PROBLEM TO WORK ON> Which lines in the records below contain the word "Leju"? Copy each of them.

RECORDS SUPPLIED Block Start

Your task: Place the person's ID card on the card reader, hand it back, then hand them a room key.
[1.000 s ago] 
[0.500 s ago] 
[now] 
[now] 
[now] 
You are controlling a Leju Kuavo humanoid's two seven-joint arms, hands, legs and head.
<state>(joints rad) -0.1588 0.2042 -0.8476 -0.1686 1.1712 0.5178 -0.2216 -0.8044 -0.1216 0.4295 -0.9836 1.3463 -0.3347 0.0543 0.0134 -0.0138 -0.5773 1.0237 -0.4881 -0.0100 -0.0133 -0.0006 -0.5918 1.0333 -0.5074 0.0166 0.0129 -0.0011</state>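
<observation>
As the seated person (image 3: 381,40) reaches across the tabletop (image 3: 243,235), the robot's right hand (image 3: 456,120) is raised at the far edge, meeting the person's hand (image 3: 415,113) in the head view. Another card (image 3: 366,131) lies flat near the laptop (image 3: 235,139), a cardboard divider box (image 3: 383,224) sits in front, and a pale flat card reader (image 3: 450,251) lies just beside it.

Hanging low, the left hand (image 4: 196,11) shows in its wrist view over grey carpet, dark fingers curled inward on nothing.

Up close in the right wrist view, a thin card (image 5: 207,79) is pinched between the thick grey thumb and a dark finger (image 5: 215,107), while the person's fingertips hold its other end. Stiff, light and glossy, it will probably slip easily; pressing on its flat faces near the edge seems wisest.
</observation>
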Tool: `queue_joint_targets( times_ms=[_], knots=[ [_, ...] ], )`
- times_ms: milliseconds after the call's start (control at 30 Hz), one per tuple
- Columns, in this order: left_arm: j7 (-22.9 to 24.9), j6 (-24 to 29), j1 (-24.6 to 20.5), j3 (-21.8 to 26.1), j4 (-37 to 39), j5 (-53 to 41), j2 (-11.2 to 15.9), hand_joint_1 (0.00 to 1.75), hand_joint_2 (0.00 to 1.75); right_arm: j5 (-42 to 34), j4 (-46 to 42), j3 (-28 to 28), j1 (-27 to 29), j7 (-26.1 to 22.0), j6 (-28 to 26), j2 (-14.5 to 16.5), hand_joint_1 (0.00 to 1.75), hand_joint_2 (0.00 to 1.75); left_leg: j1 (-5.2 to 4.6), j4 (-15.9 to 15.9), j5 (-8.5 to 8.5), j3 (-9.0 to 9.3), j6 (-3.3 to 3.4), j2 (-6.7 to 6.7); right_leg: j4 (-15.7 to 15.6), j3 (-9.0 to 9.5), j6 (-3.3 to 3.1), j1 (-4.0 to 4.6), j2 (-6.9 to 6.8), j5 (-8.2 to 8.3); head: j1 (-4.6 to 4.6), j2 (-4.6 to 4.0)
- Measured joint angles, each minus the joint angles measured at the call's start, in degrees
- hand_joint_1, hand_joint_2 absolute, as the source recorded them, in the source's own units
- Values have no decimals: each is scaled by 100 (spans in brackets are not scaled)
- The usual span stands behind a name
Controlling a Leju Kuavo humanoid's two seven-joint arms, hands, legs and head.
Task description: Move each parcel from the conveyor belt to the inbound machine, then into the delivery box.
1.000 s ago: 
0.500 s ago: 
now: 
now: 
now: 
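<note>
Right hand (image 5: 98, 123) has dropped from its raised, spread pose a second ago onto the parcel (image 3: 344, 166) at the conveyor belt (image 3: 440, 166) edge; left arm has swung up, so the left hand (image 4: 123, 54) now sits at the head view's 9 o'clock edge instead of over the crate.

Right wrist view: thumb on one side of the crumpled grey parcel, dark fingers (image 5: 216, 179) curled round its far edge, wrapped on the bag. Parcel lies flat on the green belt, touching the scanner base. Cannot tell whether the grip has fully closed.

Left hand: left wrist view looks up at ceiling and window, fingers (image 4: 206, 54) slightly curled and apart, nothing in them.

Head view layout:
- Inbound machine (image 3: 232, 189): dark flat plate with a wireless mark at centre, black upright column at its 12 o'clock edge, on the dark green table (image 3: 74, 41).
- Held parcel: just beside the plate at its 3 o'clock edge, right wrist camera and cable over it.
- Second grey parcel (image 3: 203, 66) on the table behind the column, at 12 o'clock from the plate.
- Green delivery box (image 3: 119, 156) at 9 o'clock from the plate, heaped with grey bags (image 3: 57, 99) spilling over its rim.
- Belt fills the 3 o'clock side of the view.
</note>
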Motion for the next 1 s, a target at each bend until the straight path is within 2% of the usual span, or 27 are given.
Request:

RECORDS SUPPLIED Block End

OUTPUT FOR THIS EXERCISE>
You are controlling a Leju Kuavo humanoid's two seven-joint arms, hands, legs and head.
Controlling a Leju Kuavo humanoid's two seven-joint arms, hands, legs and head.

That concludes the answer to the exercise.